Earliest known depiction of a student using Google Glass.
[The "Glasses Apostle" via wikimedia]

I was going to scoff when I ran across this report preview:

Recording Medical Students’ Encounters with Standardized Patients Using Google Glass: Providing End-of-Life Clinical Education

Until I read "traditional wall-mounted cameras...provide a limited view of key nonverbal communication behaviors during clinical encounters."

Ah! Yes! That is totally true. When I review video encounters, without a good look at the student's face, grading things like eye contact & sincerity becomes much more difficult.

"Next steps include a larger, more rigorous comparison of Google Glass versus traditional videos and expanded use of this technology in other aspects of the clinical skills training program."

Indeed. I am thinking of the cost-benefit ratio, though. The results have higher fidelity, but do they justify the cost and cognitive dissonance during their use? I guess that depends on what the program uses the resulting videos for. Data without analysis is a waste of resources.

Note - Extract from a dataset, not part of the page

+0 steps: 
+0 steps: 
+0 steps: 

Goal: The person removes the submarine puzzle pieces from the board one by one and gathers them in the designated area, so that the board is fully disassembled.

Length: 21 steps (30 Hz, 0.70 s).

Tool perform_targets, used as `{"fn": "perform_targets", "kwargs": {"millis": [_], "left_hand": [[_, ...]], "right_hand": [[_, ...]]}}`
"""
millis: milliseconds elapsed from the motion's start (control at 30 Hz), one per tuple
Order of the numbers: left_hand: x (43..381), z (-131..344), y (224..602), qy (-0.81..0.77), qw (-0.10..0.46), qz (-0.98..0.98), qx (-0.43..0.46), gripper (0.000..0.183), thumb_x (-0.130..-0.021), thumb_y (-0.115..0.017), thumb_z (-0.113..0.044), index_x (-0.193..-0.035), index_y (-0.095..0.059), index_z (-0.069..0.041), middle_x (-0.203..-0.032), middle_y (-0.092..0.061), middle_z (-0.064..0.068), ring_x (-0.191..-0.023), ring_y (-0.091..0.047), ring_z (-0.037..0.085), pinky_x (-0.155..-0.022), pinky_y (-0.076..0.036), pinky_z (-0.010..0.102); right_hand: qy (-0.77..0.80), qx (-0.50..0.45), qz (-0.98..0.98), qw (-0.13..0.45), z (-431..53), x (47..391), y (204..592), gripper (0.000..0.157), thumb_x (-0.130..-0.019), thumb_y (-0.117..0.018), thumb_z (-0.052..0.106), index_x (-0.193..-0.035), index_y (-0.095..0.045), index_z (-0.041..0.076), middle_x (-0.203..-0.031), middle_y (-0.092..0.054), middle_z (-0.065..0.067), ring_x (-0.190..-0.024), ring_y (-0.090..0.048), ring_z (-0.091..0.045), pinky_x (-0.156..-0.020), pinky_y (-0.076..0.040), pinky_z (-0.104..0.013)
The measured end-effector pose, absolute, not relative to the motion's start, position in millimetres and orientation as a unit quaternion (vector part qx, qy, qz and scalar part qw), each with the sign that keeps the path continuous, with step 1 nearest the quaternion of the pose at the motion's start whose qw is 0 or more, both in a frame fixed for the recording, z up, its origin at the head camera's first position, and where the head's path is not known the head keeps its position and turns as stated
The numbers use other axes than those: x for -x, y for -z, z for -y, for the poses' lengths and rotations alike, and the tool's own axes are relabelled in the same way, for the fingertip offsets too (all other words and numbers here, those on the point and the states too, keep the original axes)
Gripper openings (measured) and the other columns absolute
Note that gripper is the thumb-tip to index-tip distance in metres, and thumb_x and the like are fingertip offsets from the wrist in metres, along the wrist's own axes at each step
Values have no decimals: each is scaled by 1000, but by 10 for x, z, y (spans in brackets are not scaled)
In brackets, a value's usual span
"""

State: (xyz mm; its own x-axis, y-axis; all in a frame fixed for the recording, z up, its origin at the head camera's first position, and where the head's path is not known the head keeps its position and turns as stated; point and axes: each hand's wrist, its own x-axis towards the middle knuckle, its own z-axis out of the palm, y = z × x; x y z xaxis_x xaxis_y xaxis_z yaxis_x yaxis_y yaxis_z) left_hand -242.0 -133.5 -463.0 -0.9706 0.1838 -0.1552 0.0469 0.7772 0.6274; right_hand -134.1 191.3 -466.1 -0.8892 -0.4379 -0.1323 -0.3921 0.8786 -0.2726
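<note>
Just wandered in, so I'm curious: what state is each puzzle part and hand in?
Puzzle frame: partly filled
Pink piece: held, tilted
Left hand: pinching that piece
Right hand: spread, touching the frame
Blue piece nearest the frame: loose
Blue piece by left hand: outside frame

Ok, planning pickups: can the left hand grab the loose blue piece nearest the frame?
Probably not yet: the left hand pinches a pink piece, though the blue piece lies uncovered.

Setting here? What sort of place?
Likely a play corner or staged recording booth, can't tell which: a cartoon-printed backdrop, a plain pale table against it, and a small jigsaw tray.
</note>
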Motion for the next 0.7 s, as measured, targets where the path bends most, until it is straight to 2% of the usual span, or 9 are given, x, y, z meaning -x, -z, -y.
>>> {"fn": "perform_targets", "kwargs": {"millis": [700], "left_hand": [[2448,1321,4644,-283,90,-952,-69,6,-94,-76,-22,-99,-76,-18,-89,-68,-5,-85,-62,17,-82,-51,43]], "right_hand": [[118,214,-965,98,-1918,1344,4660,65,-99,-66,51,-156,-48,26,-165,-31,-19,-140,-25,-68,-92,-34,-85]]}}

Bonus points (added August 2015)
  • I've now been in an event that includes these glasses! I don't know what happens with the video, but the glasses just looked like safety goggles, the kind you might wear to protect your eyes from bodily fluids. In the context of this particular event, it wasn't that incongruous, though it probably would have been in a traditional patient room.
  • I've also been at events that use Go Pro cameras attached to the learner, which also seems like an interesting strategy.